My Interview with Tori Bovalino, author of The Devil Makes Three
Hi, Tori! Thank you so much for stopping by and I’m excited to welcome you to A Court of Coffee and Books and introduce readers to you and your amazing debut!
Congratulations on your debut! What was your inspiration for The Devil Makes Three?
Thank you so much! The initial inspiration for Devil came during the summer between my sophomore and junior years of college. I was working at a small library on my university’s campus. The shifts during the school year were fine but it was super eerie during the summer. Generally, there were just two people working, one in the reading room and one in the stacks, and it constantly felt something could be lurking around the corner of the stacks, ready to grab you! I freaked myself out so much imagining what could be in there with me. I’ve always loved horror novels, and though I usually wrote fantasy/contemporary fantasy, I wanted to take those creepy vibes and put them into a novel. The library spookiness grew together with stories from my folklore classes and the idea evolved into what it is now.
Did the story of The Devil Makes Three come naturally to you?
To be stereotypical, yes and no! The idea came quickly as did the characters themselves, but the actual development of the voice took forever. It wasn’t until the second or third draft that I realized I needed a second point of view, and not until we were in one of the final revisions that I added the third.
Related, but I always joke that I’m an awful writer and a good editor. My first drafts are terrible, so even when an idea comes quickly and easily, it takes me months and months to shape it into something readable. This was certainly the case for The Devil Makes Three – I wrote the draft in approximately 2 months, then took about 9 months or more to edit.
I love the idea behind a demon being in a book-bound prison and all of a sudden, he’s released, and I love how he can manipulate the ink in the library books. How did you decide the type of powers the demon would have? Was he always going to be a book demon?
He was always a book demon! The demon himself is based on Faustian folklore. There’s this grouping of old German folktales that talk about a book that contains the devil. After the text is read, the devil is released to terrorize the reader.
The demon’s specific powers came from the things I’m afraid of. What if all the information you ever wrote could be used against you? What if the person you truly cared for became something else, something that wanted to hurt you? I tried to keep it as visual as possible: ink dripping from pages, sticky on your skin; coating your throat, choking your screams. You can’t escape something that doesn’t care about you, that can generate from anything around you written in ink (books, newspapers, posters, notebooks, etc).

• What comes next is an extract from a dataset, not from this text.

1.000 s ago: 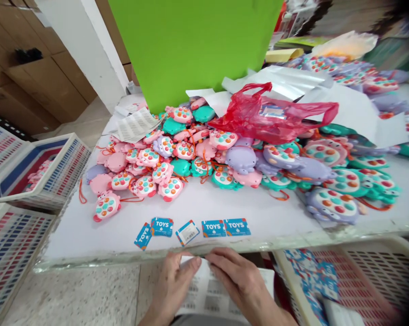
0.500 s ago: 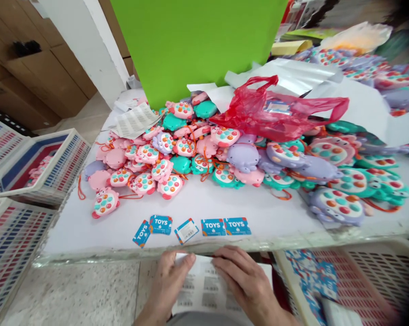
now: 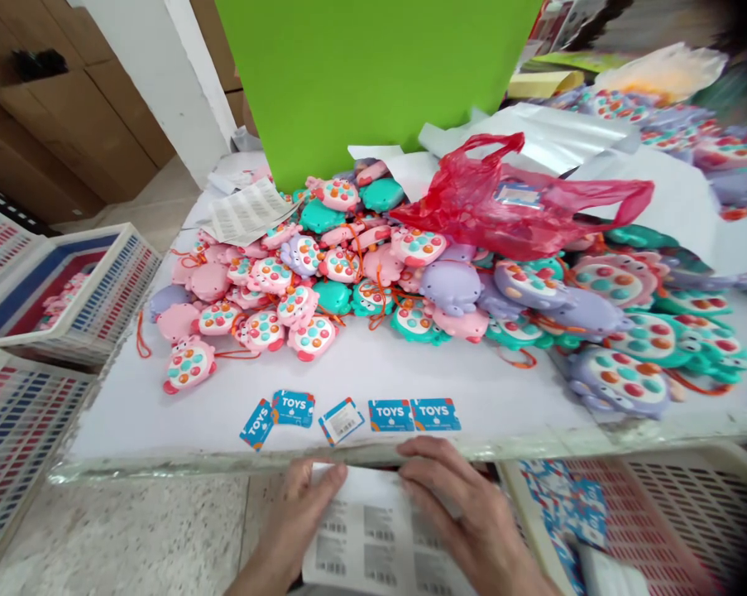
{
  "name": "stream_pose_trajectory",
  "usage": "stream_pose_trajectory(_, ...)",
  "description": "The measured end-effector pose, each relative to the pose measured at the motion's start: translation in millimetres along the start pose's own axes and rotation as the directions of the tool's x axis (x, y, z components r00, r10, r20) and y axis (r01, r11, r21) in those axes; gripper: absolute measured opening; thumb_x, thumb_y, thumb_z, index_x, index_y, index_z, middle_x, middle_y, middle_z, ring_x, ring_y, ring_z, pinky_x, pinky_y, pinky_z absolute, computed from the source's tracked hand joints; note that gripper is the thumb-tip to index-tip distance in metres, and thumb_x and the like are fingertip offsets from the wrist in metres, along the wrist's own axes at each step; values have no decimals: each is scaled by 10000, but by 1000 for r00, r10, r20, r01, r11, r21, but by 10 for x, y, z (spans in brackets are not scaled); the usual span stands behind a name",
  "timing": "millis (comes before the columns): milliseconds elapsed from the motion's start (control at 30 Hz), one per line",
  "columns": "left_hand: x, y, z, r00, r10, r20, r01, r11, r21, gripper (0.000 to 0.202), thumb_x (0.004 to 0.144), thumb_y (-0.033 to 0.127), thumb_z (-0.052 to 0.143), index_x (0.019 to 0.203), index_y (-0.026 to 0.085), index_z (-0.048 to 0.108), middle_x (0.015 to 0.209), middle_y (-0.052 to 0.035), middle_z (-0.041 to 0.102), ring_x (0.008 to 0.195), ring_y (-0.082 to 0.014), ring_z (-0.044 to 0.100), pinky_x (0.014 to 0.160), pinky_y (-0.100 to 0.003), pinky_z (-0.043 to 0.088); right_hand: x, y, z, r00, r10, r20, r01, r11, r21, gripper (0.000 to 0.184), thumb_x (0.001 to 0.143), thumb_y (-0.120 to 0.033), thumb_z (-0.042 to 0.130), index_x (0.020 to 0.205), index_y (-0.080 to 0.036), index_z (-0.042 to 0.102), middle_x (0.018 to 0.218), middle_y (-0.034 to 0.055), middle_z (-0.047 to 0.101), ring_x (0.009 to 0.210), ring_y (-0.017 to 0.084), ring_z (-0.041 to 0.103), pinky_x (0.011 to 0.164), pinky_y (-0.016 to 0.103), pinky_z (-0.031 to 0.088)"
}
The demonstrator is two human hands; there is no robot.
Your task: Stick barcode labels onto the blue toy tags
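Sheet (image 3: 373, 542): in the person's hands, just this side of the table (image 3: 410, 372) edge; printed labels (image 3: 380, 563) with barcodes face up in rows; what shows of its top strip looks bare
Left hand (image 3: 299, 509): closed on the sheet's upper left corner; thumb on top, the other fingers mostly hidden behind
Right hand (image 3: 466, 505): fingers bent over the sheet's upper right part; whether they pinch a label or only rest there, I cannot tell
Change: over the last 1 s the hands have drawn apart; more of the printed rows now shows between them; the cards on the table lie as they did
Meaning: the work seems centred on the sheet, its labels now better exposed to the fingers; no card on the table is being touched
Cards (image 3: 390, 416): 5 in a loose row near the table's front edge; 4 show the TOYS side; the middle 1 carries a white sticker (image 3: 343, 422) with a barcode
Toys (image 3: 452, 285): heaped beyond the cards; pink, purple and green; some with orange loops
Bag (image 3: 472, 219): red, crumpled on the toys; other sheets (image 3: 249, 213) lie at the heap's left
Basket (image 3: 696, 488): lower right, below the table edge; more cards inside
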State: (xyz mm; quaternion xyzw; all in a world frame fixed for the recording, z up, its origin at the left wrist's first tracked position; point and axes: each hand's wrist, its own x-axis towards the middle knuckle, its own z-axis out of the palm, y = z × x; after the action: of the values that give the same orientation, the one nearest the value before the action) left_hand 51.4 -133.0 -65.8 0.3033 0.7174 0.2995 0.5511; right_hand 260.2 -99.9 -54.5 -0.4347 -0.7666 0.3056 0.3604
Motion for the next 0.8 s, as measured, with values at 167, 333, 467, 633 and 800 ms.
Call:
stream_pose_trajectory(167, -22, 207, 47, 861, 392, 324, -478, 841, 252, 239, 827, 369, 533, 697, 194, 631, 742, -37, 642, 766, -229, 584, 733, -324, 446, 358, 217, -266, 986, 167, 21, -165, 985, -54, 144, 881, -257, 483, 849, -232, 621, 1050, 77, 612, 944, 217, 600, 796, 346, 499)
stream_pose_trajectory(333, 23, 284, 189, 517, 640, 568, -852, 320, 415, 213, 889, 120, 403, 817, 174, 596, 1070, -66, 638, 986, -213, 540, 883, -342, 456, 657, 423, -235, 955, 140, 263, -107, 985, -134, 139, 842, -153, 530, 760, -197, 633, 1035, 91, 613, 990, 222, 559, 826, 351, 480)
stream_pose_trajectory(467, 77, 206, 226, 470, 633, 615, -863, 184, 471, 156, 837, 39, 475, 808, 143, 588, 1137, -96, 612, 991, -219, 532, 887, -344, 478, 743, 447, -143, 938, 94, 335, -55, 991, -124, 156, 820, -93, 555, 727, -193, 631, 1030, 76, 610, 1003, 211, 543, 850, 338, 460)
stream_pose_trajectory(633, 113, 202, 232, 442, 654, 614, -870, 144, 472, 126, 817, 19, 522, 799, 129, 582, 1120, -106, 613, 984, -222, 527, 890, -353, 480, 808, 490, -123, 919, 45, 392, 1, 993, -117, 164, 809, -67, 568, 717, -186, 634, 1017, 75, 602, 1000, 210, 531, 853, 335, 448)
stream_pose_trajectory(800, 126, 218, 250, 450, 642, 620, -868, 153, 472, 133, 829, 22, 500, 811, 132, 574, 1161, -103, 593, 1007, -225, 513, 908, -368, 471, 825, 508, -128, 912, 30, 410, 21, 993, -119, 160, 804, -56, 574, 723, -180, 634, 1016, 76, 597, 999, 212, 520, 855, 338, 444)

What can you tell us about your main character, Tess, and the mysterious Eliot?
Tess is ambitious to a fault, but she’ll sacrifice everything for the happiness of her younger sister, Nat. She’s a cellist and sees music as a huge part of her identity. I was a band nerd all through high school and college, so I wanted to incorporate my own love of music! She’s sixteen, but she’s trying to prove that she’s mature enough to take care of herself without making the same mistakes her parents did.
Eliot is the sunshine boy to Tess’s grumpy persona. He’s struggling with his desires not aligning with his father’s wishes and his mother’s prolonged illness. Eliot practices magic and wants to follow in his mother’s footsteps but to do so puts him in a battle with his father.
Both of them are locked in wars of expectations: their parents’ versus their own, the things they want versus the things they have. The book is character driven, so the fraught internal battles Tess and Eliot fight are in the forefront and amplified by the demon.
What has been your favorite part of being a debut author so far?
I’ve loved building connections with other writers. Writing can be such a lonely thing, and especially in the last year, I felt like I stopped connecting with the community because I was so stressed/frustrated with my own work. Selling the book has helped me come out of my shell a bit more (it’s like, look at me! I like demons! You like demons? Let’s be friends!) and find some great people with excellent books.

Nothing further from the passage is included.